The Snowden in your office is the guy going dark.
Brdiczka’s work is currently being funded by a grant from the Defense Advanced Research Projects Agency, or DARPA. The goal of the Anomaly Detection at Multiple Scales, or ADAMS, program is to “create, adapt and apply technology to the problem of anomaly characterization and detection in massive data sets…The focus is on malevolent insiders that started out as ‘good guys.’ The specific goal of ADAMS is to detect anomalous behaviors before or shortly after they turn.”

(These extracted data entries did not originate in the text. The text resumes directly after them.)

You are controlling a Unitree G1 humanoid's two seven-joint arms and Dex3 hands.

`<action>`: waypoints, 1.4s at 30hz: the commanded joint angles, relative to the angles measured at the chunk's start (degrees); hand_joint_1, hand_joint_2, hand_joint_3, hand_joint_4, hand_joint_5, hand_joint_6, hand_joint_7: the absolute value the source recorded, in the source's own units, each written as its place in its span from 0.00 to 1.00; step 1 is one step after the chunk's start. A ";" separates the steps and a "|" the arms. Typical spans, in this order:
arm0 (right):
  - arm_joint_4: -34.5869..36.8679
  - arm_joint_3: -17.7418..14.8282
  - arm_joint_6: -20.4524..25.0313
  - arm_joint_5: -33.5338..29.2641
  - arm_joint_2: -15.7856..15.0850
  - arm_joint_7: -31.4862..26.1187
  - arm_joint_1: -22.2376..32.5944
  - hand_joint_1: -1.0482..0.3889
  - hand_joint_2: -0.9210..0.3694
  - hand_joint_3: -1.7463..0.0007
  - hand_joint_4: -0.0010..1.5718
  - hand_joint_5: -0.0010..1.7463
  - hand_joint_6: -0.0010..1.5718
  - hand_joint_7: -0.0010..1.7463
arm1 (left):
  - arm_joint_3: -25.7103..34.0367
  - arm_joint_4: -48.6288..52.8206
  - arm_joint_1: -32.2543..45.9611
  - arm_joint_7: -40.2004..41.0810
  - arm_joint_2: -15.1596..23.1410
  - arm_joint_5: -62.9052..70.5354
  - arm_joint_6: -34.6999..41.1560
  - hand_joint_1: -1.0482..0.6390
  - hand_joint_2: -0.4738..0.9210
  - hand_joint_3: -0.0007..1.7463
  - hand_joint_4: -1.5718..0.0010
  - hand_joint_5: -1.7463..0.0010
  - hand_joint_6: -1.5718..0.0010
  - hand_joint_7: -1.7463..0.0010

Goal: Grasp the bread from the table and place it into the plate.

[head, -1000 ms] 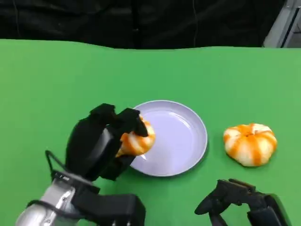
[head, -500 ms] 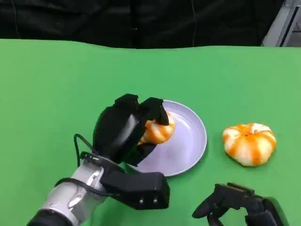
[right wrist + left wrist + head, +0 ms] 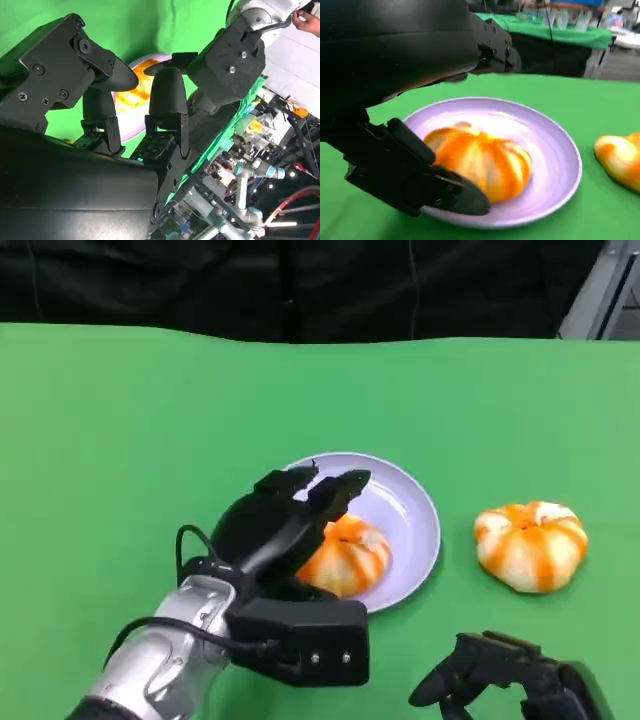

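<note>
The bread (image 3: pixel 346 556) sits on the lilac plate (image 3: pixel 408 508), toward the near left side of it, an orange-and-white striped bun resting flat on the plate's floor. The left hand (image 3: pixel 290 520) is over it with its fingers (image 3: pixel 338 490) spread apart above the bun and holding nothing; from the head view the palm covers the bun's left edge. In the left wrist view the bread (image 3: pixel 480 161) lies on the plate (image 3: pixel 555 150) with one black finger (image 3: pixel 440 187) low beside it, at the plate's rim, and the rest of the hand (image 3: pixel 400 100) arched above. I cannot tell whether that lower finger touches the bun.

A second bun (image 3: pixel 531 544) of the same colouring lies on the green table (image 3: pixel 120 420) to the right of the plate, apart from it.

The right hand (image 3: pixel 500 668) rests low at the near right edge of the table, near the second bun but not touching it, fingers loosely curled and apart, with nothing in them. The right wrist view shows its fingers (image 3: pixel 167 100) parted, with the plate (image 3: pixel 127 125) beyond them.
</note>
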 commanded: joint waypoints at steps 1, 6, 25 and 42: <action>-0.41 0.11 0.33 0.00 -0.12 -0.71 0.07 0.66 0.45 0.30 0.53 0.77 0.55 0.58 | 0.74 -3.81 1.96 -3.29 2.89 -1.23 0.68 0.13 1.00 0.23 1.00 1.00 1.00 1.00; -0.61 0.29 0.64 -0.36 0.02 -0.79 -0.02 0.65 0.46 0.30 0.53 0.77 0.56 0.58 | 2.67 -10.28 5.74 -4.85 6.50 -2.59 -0.72 0.13 1.00 0.24 1.00 1.00 1.00 1.00; 0.34 0.18 0.79 -0.30 -0.78 -1.34 -1.03 0.66 0.45 0.30 0.53 0.75 0.56 0.58 | 19.02 -16.16 25.77 3.95 10.00 -23.50 -30.24 0.41 1.00 0.16 0.72 0.51 0.59 0.87; 0.66 -1.20 -1.81 3.02 -2.81 -0.71 -0.31 0.68 0.45 0.31 0.52 0.77 0.55 0.58 | 23.53 -19.53 40.57 -5.43 6.69 -44.24 -36.94 0.70 0.60 0.81 0.42 0.09 0.39 0.27</action>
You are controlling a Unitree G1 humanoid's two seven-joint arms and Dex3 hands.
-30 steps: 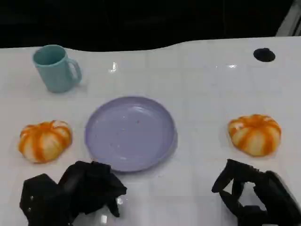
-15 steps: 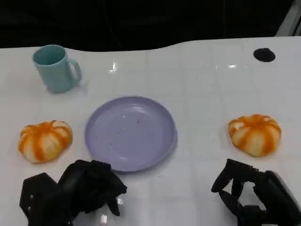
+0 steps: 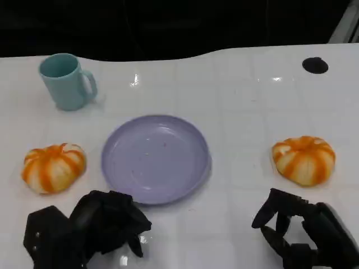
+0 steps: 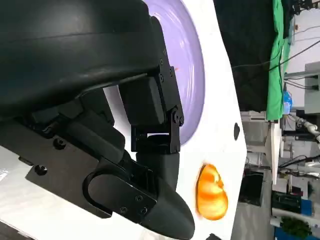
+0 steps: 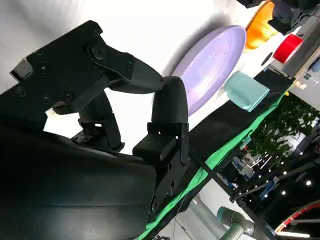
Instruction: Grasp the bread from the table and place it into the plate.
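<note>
Two orange-and-white striped breads lie on the white table: one left of the plate [image 3: 54, 167], one at the right [image 3: 304, 159]. The empty lavender plate [image 3: 155, 158] sits between them. My left hand [image 3: 90, 230] rests near the table's front edge, just in front of the plate's left rim, fingers loosely bent and holding nothing. My right hand [image 3: 303, 235] sits in front of the right bread, apart from it, fingers apart and empty. The left wrist view shows the plate [image 4: 192, 75] and the right bread [image 4: 211, 194]; the right wrist view shows the plate [image 5: 210, 65] and the left bread [image 5: 260, 27].
A teal mug [image 3: 68, 81] stands at the back left, behind the left bread. A small black round mark [image 3: 314, 65] lies at the back right. The table's far edge borders a dark background.
</note>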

Of course, polls indicate public ambivalence as to whether Edward Snowden is a malevolent insider, a “good guy,” or something else entirely. Also, varying bodies have differing definitions of what constitutes an insider in a military context. From a purely technological perspective, these aren’t critical points to the functioning of an insider threat computer model. Brdiczka told me that, with some small modification to account for different feature sets, the model could scale up to apply to virtually any domain where online social interaction can be observed and measured. That includes the JIE that the Pentagon wants to build across all service branches, or, for that matter, all of Facebook.
Congratulations. You’re an insider now.